Why This Report Matters: The AI Industrial Revolution Is Accelerating
Nvidia’s results validate the hundreds of billions in AI capital expenditures committed by Big Tech (Microsoft, Google, Amazon, Meta, Oracle, and others). One quarter of Nvidia revenue now exceeds the full-year revenue of most Fortune 500 companies — a scale that was unimaginable just three years ago.
The shift from traditional AI training to “agentic AI” — autonomous systems capable of multi-step reasoning, planning, and execution — is creating an entirely new demand layer on top of existing workloads. Sovereign AI initiatives by governments worldwide and enterprise digital transformation projects are adding further tailwinds.
Nvidia’s estimated 80–95% market share in high-end AI GPUs and networking positions it as the essential pick-and-shovel provider for this new industrial revolution. Cash flow remains extraordinarily strong: fiscal 2026 operating cash flow reached $102.7 billion, with free cash flow of $96.6 billion.
Risks and Outlook
Challenges persist: geopolitical tensions and export curbs on China, potential competition from custom ASICs developed by hyperscalers, and elevated valuation multiples that require flawless execution. Yet the forward guidance — even without China — points to sustained double-digit sequential growth into FY2027.

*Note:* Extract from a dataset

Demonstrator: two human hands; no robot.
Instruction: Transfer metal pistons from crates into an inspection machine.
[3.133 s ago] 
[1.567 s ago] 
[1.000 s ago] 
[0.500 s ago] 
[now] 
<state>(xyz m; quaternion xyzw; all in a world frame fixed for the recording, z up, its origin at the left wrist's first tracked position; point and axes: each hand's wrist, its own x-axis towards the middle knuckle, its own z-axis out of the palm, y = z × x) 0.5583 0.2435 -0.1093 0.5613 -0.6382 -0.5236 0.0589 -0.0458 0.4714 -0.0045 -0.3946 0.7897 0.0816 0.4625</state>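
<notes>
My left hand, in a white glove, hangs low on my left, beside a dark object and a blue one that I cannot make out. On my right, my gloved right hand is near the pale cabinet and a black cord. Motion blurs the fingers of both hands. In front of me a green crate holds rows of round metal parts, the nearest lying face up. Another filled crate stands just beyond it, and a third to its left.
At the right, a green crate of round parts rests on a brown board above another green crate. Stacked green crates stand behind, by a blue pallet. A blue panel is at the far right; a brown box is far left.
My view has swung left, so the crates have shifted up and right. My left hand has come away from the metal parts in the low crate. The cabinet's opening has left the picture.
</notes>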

With Vera Rubin on the horizon and the agentic AI wave just beginning, Nvidia’s platform moat appears wider than ever.
Conclusion
Nvidia’s Q4 FY2026 earnings report is not merely strong — it is transformative. By beating on every key metric and raising the bar dramatically for Q1, the company has once again demonstrated that the AI investment cycle remains in its early stages. As enterprises and nations build the “AI factories” of tomorrow, Nvidia continues to print record results at a pace few companies in history have matched.
The AI supercycle is alive, well, and accelerating.